Book review: Butter by Asako Yuzuki

December 7, 2024January 15, 2025 2 Comments

I don’t read all the books that get a tonne of hype, but I try not to be prejudiced against them either. If a blogger or bookseller I know shares my taste – or even better, a friend – recommends a book to me, I’ll give it a chance. And let’s face it, Butter by Asako Yuzuki (translated by Polly Barton) has been everywhere this year. But thanks to a friend recommending it, I get it. Because it’s really good. And even better, it contains a lot to talk about.

The narrative (mostly) follows Rika, a journalist at a prestigious weekly news magazine in Tokyo. Unmarried in her mid-30s, she is at once judged and admired for being a careerwoman – not an easy thing to be in Japan, we’re told. She’s the only woman in her department and works long hours, often seven days a week. She lives on junk food and sees her sort-of boyfriend Makoto only occasionally – usually when he is out drinking late and needs a nearby bed to sleep in.

Her best friend is Reiko, in some ways Rika’s opposite. Reiko is married, cooks every night and has quit her job in PR while she tries to get pregnant. She’s also full of curiosity and (genuinely) helpful advice for her friend.

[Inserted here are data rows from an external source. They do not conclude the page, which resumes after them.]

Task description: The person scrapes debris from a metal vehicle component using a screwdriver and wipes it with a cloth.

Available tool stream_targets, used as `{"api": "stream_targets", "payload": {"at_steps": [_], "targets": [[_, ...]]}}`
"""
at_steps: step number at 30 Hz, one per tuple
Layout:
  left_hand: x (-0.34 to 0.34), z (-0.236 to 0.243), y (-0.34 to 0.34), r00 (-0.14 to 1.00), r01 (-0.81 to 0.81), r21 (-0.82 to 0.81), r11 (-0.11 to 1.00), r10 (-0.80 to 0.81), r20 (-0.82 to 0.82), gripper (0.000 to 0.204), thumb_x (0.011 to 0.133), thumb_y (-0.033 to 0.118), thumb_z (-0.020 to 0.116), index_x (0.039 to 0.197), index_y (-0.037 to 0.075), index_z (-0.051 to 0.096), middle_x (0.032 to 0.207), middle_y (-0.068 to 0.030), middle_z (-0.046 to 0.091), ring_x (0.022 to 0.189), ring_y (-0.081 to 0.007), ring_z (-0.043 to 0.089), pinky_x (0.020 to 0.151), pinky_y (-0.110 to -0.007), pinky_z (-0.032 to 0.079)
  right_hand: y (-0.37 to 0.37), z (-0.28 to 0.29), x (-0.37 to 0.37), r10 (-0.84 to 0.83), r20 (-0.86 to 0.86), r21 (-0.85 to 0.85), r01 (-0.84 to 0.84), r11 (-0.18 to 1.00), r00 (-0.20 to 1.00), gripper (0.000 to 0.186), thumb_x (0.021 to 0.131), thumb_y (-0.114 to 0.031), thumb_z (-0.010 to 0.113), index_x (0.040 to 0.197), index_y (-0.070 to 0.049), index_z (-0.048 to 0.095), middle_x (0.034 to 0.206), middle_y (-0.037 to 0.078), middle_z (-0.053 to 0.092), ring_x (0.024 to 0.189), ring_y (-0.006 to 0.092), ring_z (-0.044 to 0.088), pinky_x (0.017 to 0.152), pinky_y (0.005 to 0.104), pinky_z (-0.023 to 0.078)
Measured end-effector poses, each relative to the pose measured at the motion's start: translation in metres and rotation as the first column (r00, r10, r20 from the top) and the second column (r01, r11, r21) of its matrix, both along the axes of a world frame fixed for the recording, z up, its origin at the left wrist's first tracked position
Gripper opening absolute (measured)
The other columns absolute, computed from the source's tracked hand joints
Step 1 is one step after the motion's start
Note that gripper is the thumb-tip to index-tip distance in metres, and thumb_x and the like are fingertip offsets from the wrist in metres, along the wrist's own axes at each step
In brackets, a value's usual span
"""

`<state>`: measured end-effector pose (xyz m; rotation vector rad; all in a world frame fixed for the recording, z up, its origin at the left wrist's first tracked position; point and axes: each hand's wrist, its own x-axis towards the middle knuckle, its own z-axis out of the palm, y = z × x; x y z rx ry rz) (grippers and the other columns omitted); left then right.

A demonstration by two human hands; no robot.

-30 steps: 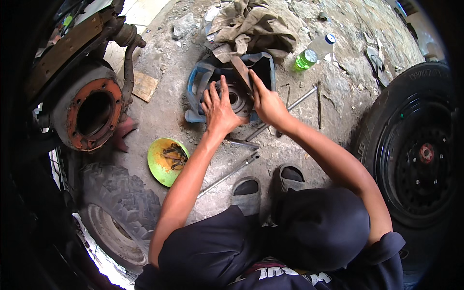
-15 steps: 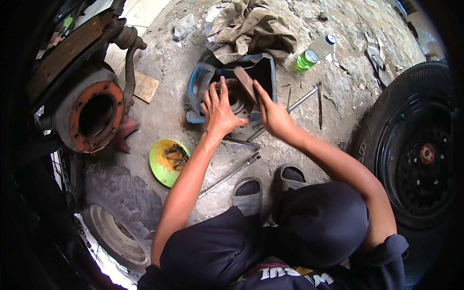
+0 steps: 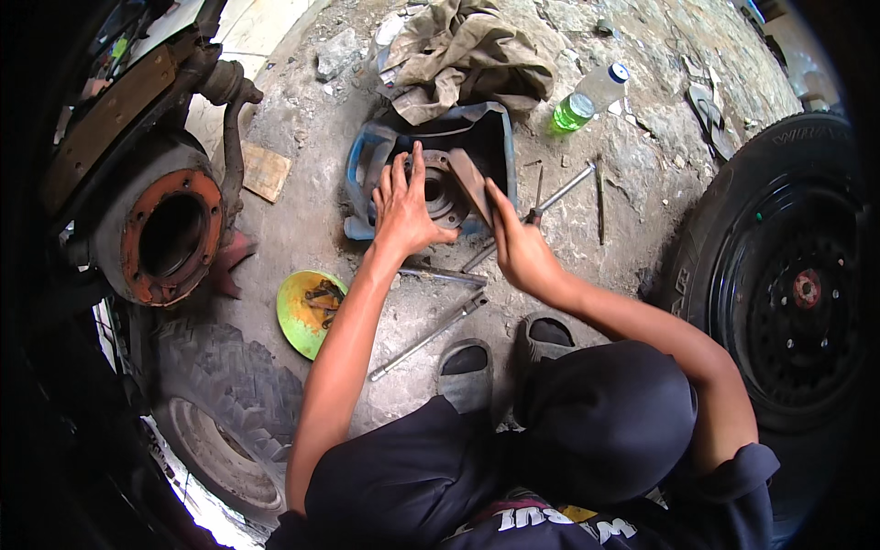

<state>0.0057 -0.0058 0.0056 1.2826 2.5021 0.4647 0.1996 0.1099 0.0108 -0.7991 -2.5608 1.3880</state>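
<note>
A round grey metal hub (image 3: 446, 212) with a central hole and bolt holes sits in a cut-down blue plastic container (image 3: 359, 165). My left hand (image 3: 403, 213) lies against the hub's left side, fingers stretched and spread, thumb out along its near edge. Closed around a flat, brown, bar-shaped block (image 3: 468, 183) is my right hand (image 3: 524, 246). That block slants across the hub's right part; whether it touches the metal I cannot tell. My palms hide some of the hub's rim and the container's near side.
A crumpled brown cloth (image 3: 477, 60) lies behind the container. Right of it are a bottle of green liquid (image 3: 575, 112), a screwdriver (image 3: 538, 197) and metal bars (image 3: 568, 188). A green bowl (image 3: 298, 321) holds small parts. Wheels (image 3: 788, 275) and an orange-flanged axle housing (image 3: 137, 234) flank me.
My right hand has drawn the brown block a little toward me across the hub. My left hand keeps its place on the hub, and the whole view has shifted slightly.
</note>
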Motion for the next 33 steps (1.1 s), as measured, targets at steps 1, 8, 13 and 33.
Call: {"api": "stream_targets", "payload": {"at_steps": [1,8,13,33], "targets": [[0.001,-0.003,-0.003,1.000,-0.007,-0.003,1.000,0.007,0.005,0.155,0.047,0.038,0.099,0.167,0.017,0.004,0.163,-0.0270,0.025,0.150,-0.0492,0.026,0.115,-0.064,0.031,-0.006,0.004,0.014,0.026,0.024,-0.005,-0.026,1.000,0.999,0.065,0.105,-0.010,0.047,0.163,-0.012,0.018,0.075,0.036,0.064,0.071,0.0545,0.065,0.067,0.0642,0.050],[0.004,-0.003,-0.004,1.000,0.019,0.043,0.999,-0.019,-0.001,0.154,0.046,0.034,0.099,0.167,0.017,0.006,0.164,-0.0246,0.024,0.150,-0.0480,0.026,0.114,-0.066,0.032,0.033,-0.009,-0.060,-0.055,-0.114,0.035,0.060,0.998,0.992,0.063,0.104,-0.010,0.048,0.161,-0.012,0.023,0.077,0.035,0.065,0.071,0.0549,0.064,0.067,0.0626,0.049],[0.003,0.001,-0.003,1.000,-0.016,-0.035,0.999,0.016,0.007,0.155,0.047,0.034,0.099,0.168,0.018,0.003,0.165,-0.0226,0.025,0.152,-0.0437,0.025,0.120,-0.057,0.029,0.003,-0.005,0.007,0.025,-0.018,0.032,-0.024,0.999,1.000,0.063,0.107,-0.012,0.045,0.164,-0.015,0.018,0.075,0.035,0.064,0.069,0.0547,0.064,0.068,0.0617,0.050],[-0.002,-0.003,-0.011,1.000,0.015,0.030,0.999,-0.015,-0.020,0.153,0.046,0.034,0.098,0.168,0.019,0.007,0.164,-0.0248,0.025,0.150,-0.0484,0.025,0.118,-0.063,0.029,0.012,0.003,-0.013,0.035,-0.052,-0.001,-0.035,0.999,0.998,0.056,0.107,-0.015,0.044,0.160,-0.016,0.027,0.087,0.036,0.067,0.077,0.0544,0.067,0.071,0.0628,0.052]]}}
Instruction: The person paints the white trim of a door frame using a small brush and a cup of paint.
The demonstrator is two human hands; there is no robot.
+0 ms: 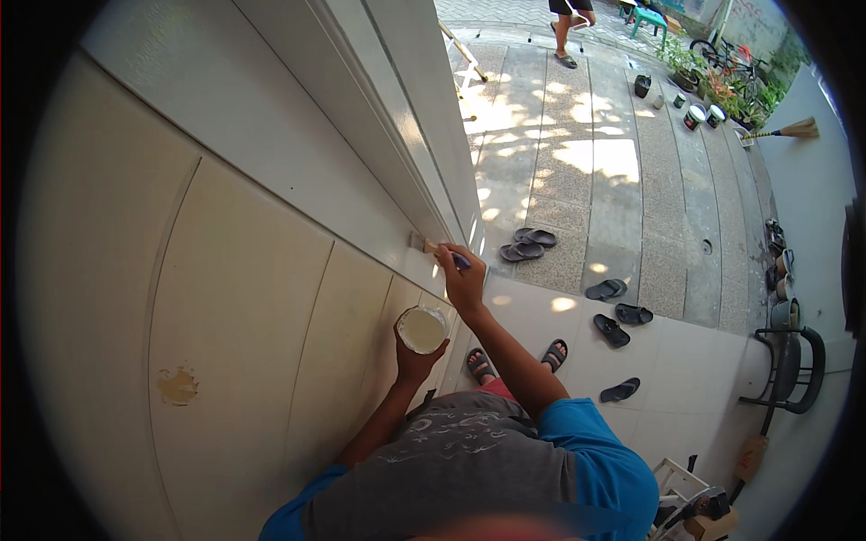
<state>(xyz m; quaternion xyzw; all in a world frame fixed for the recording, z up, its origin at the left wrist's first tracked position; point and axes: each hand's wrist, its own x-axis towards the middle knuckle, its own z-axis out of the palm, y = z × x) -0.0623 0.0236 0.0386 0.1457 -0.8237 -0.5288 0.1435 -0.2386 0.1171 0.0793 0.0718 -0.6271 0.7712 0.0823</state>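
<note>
My right hand (462, 281) grips a paintbrush (431, 245) and holds its bristles against the white painted band of the wall (271, 135). Below it, my left hand (415, 361) holds up a small round tub of pale paint (422, 329) from underneath, close to the cream tiled lower wall (244, 307). My own feet in sandals (514, 359) stand on the white floor tiles just under my arms.
Several loose sandals (577, 279) lie on the floor to the right. A patch of missing paint (178, 386) marks the lower wall. A dark chair (789, 365) stands at the far right. Another person's legs (566, 32), pots and a broom (785, 131) are far off.
</note>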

With the prospect of a promotion on the horizon, Rika needs a big story and she might now have it. Convicted serial murderer Manako Kajii is awaiting retrial at Tokyo Detention House. She would date rich men, cook gourmet food for them, lived a lavish lifestyle thanks to them, and then one by one they died in mysterious circumstances. It was a huge sensational case, in part because Kajii was already Internet famous, with a popular blog about food and cooking.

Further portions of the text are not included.